= Phenotypic integration =

Phenotypic integration is a metric for measuring the correlation of multiple functionally-related traits to each other. Complex phenotypes often require multiple traits working together in order to function properly. Phenotypic integration is significant because it provides an explanation as to how phenotypes are sustained by relationships between traits. Every organism's phenotype is integrated, organized, and a functional whole. Integration is also associated with functional modules. Modules are complex character units that are tightly associated, such as a flower. It is hypothesized that organisms with high correlations between traits in a module have the most efficient functions. The fitness of a particular value for one phenotypic trait frequently depends on the value of the other phenotypic traits, making it important for those traits evolve together. One trait can have a direct effect on fitness, and it has been shown that the correlations among traits can also change fitness, causing these correlations to be adaptive, rather than solely genetic. Integration can be involved in multiple aspects of life, not just at the genetic level, but during development, or simply at a functional level.

Integration can be caused by genetic, developmental, environmental, or physiological relationships among characters. Environmental conditions can alter or cause integration, i.e. they may be plastic. Correlational selection, a form of natural selection, can also produce integration. At the genetic level, integration can be caused by pleiotropy, close linkage, or linkage disequilibrium among unlinked genes. At the developmental level it can be due to cell-cell signaling such as in the development of the ectopic eyes in Drosophila. It is believed that the patterns of genetic covariance helped distinguish certain species. It can create variation among certain phenotypes, and can facilitate efficiency. This is significant because integration may play a huge role in phenotypic evolution. Phenotypic integration and its evolution can not only create large amounts of variety among phenotypes which can cause variation among species. For example, the color patterns on Garter snakes range widely and are caused by the covariance among multiple phenotypes.

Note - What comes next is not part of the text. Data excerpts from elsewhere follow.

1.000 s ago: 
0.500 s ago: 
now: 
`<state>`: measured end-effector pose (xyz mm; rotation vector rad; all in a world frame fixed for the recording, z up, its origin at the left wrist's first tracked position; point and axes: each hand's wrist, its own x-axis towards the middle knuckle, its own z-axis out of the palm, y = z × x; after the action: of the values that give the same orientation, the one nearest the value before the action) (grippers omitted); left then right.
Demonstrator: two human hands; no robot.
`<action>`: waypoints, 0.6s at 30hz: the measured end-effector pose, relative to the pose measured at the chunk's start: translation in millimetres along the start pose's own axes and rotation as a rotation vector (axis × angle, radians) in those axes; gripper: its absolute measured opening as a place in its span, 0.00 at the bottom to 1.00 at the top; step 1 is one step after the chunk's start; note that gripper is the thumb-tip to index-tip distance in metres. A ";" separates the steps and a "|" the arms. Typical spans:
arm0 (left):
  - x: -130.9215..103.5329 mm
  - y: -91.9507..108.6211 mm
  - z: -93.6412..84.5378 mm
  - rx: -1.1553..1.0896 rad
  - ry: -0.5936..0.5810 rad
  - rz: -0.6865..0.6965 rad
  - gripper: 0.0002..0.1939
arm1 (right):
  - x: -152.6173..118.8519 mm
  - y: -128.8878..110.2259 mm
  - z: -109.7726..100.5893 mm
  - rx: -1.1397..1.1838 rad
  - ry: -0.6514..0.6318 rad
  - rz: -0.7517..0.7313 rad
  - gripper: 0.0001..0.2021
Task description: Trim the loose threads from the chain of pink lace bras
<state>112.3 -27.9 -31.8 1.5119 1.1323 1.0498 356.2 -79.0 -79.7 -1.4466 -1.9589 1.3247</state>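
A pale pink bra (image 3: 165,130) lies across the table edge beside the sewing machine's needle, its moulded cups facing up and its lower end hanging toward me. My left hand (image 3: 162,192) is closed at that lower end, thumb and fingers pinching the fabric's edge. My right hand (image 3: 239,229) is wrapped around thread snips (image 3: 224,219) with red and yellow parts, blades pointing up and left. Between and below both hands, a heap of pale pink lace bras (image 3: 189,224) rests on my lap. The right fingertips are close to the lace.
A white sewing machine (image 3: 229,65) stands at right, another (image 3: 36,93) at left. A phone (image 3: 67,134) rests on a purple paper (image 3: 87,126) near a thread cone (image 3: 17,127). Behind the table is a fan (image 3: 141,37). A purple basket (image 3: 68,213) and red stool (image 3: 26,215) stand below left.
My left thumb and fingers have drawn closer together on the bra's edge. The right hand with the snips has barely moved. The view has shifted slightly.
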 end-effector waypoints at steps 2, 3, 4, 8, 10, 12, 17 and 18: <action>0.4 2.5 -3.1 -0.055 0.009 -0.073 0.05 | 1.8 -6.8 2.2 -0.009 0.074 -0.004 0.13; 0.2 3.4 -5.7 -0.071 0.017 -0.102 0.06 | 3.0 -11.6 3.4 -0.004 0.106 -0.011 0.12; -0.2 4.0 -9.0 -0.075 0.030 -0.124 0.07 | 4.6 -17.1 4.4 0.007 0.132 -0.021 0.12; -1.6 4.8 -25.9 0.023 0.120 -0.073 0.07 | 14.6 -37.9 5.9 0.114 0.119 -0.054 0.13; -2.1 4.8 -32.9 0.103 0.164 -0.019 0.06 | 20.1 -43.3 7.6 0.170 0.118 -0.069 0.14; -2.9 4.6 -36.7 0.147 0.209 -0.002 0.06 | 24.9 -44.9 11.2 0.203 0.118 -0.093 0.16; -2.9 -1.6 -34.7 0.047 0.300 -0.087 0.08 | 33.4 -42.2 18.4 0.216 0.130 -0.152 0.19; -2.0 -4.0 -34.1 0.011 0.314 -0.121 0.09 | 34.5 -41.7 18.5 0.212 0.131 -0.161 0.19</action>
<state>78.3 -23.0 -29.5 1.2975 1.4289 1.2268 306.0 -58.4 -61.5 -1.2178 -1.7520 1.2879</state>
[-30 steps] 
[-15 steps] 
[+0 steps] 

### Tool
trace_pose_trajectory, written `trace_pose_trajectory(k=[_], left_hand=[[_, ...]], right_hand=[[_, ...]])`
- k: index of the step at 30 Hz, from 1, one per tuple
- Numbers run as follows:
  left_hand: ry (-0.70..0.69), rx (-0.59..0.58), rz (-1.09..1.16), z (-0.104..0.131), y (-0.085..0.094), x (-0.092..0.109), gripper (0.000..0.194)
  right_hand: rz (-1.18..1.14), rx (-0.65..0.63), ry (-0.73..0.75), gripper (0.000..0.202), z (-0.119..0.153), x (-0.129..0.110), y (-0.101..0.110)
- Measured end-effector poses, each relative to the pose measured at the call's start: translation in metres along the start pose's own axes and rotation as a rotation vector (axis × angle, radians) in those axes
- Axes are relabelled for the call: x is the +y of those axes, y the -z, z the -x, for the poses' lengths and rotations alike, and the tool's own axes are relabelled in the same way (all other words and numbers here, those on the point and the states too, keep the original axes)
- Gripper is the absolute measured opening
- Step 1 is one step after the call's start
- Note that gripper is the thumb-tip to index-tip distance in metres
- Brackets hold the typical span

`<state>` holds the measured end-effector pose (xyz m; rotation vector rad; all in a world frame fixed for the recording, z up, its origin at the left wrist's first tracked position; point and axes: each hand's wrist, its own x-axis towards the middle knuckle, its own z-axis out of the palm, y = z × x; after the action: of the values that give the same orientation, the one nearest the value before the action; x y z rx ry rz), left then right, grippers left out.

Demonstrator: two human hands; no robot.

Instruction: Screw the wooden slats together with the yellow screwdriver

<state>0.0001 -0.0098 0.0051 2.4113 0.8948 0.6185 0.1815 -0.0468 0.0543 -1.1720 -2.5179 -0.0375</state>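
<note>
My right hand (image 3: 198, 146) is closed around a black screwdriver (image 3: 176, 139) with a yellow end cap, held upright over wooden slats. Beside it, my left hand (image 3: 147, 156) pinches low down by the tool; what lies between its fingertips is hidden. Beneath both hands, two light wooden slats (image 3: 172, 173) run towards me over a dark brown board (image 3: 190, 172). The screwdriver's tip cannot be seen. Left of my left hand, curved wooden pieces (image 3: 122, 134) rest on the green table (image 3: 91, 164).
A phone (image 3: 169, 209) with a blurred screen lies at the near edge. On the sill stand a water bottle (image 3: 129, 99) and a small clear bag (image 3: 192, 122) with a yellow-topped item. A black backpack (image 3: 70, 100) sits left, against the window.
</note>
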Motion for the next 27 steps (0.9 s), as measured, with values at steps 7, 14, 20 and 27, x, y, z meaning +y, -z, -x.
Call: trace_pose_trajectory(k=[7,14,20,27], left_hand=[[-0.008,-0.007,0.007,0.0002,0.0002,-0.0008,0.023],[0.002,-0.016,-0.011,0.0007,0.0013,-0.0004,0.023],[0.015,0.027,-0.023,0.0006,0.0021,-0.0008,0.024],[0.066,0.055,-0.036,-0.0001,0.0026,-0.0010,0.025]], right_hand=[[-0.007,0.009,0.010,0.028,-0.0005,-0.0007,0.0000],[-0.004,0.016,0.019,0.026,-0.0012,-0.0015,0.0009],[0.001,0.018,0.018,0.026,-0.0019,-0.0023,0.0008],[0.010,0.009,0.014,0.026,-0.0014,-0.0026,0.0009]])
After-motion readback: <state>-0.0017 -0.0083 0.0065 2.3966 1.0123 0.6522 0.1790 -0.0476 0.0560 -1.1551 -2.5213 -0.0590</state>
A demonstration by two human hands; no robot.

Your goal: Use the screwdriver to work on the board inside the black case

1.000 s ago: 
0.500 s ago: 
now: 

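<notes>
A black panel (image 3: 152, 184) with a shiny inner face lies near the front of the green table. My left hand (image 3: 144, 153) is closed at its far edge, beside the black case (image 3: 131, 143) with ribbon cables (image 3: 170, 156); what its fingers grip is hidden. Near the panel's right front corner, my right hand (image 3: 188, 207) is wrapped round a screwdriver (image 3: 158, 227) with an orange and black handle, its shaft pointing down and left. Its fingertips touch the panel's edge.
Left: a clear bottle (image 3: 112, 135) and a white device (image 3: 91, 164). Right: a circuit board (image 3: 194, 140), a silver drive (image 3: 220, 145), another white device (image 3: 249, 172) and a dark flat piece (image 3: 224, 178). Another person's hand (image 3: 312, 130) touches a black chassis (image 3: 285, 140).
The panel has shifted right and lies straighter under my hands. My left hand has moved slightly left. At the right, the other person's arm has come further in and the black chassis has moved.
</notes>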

Phenotypic Integration is important for many traits. One specifically is the development of fewer bones in the neurocranium.

==Origins==

Shortly after the structure of DNA was uncovered, Everett C. Olson and Robert L. Miller (1958) wrote the first book regarding the topic of phenotypic integration. The term integration was first used in reference to genetics by Olson and Miller, referring to correlations among characters that are influenced by selection. Following Olson and Miller, botanical studies on coherence between characters were done spanning over many years. Its first expansion was in the construction of a morphological integration genetic model constructed by Russell Lande (1980). However, the term "Phenotypic Integration" was first coined by Massimo Pigliucci and Katherine Preston, in their book, Phenotypic Integration, which helped elucidate the observed laws of correlation and some theoretical issues regarding the topic.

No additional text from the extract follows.